Wednesday, March 26, 2008

next stop, the city

there is a poetry reading i must go hear tomorrow night.

i know no one must do anything pertaining to poetry, but i know it is one of those things i have to do. like driving up past lake isabella alone to attend a rodeo. no one thought i'd go, but school forced me to. i was writing a paper on alien territory, i had to do something i'd never done before. a rodeo was just the ticket. somehow, i'm not sure how, i had met this pbr cowboy and he told me where and when. even took me back to where they have all the animals, so it was a really neat experience. synchronistic, like the rest of my life.

but i spent that whole day, as i've spent so many in my life, wandering around experiencing life alone. and i'm tired of it.

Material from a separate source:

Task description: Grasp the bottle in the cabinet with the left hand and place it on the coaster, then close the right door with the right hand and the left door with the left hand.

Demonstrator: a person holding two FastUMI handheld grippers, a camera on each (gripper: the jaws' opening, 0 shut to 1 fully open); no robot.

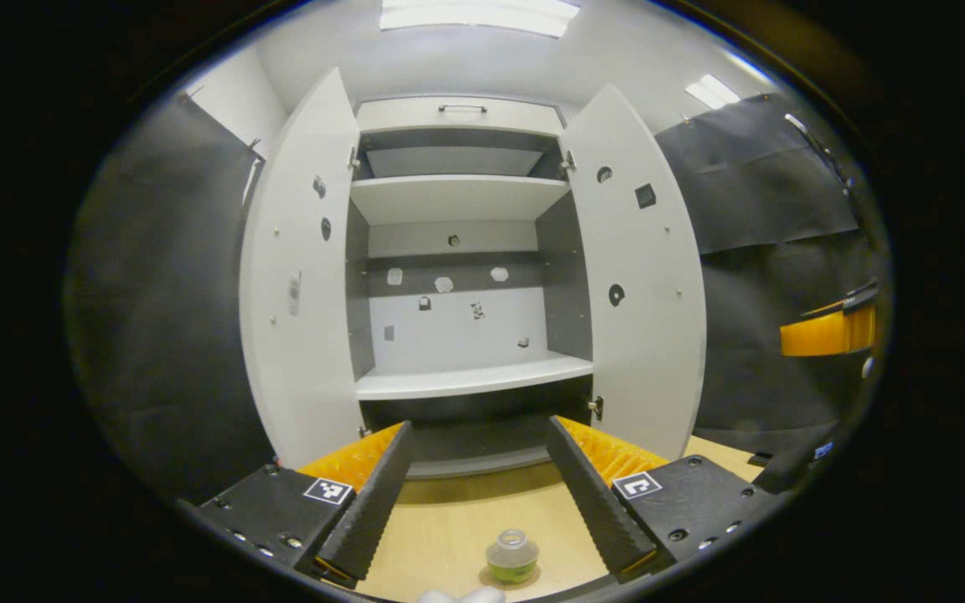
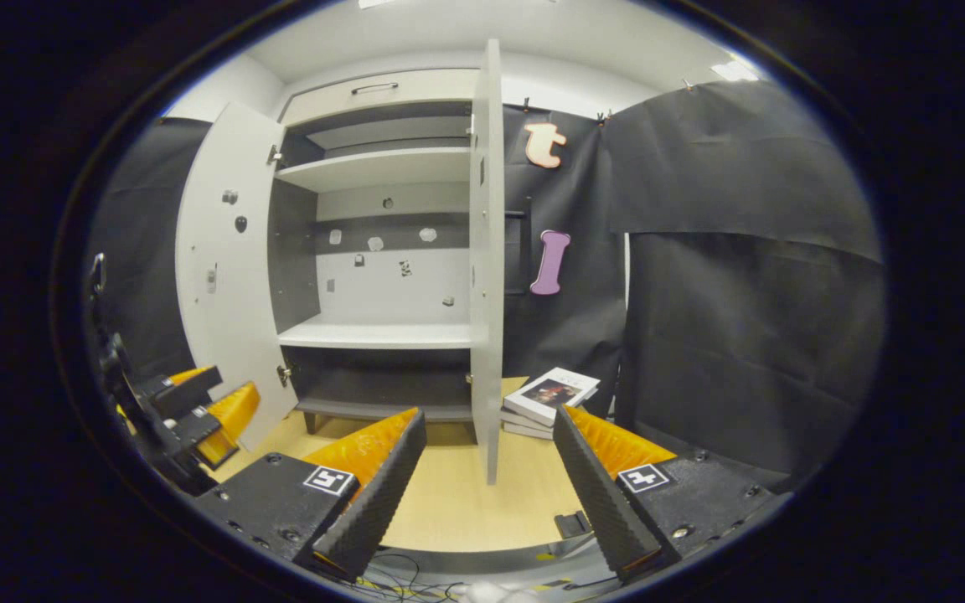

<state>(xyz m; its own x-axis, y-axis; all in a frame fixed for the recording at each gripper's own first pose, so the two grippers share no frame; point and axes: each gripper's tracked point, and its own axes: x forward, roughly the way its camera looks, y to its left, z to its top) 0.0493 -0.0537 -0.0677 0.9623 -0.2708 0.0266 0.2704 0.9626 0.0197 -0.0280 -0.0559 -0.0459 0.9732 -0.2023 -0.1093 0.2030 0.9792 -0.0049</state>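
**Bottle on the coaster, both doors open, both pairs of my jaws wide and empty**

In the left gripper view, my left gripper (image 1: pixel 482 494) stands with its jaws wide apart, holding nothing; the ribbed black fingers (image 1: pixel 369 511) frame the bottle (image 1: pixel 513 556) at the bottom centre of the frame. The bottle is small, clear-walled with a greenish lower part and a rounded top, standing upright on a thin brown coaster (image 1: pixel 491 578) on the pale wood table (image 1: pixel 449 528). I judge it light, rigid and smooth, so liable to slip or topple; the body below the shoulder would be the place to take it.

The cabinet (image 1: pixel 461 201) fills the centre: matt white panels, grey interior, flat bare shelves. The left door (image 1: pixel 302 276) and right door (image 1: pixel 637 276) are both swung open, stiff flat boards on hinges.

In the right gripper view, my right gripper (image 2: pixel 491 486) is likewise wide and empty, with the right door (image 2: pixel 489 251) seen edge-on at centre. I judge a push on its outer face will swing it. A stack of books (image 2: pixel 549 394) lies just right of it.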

tried to wrangle a poet friend i know into going with me, and she would, but the offer was too last minute to change her plans.

so i need to get on that train tomorrow and go. no turning back. for school again.

it seems to be the way of it here for me though, the great events of my life all experienced in isolation, no real witnesses to speak of. and i must go. i must force myself to go because i can't be sidelined by fear, anyway, what is there to be afraid of, it's not like i haven't done it before.

even when i get lost there, it's a wonderful experience.

so why the hesitation?

because i want a partner to share the intrigues of life with, that's it. simple as that. instead, i'm stuck in a cold war and trying not to lose fingers and toes to frigidity.

ouch.

what can i say, i'm honest.

guess i better figure out what i'm going to wear. i have tickets reserved and everything. why do i still hesistate. it's simply a matter of setting my mind to it and going.

like everything else i've done in my past, i just have to do it. to launch out into the unknown and do it.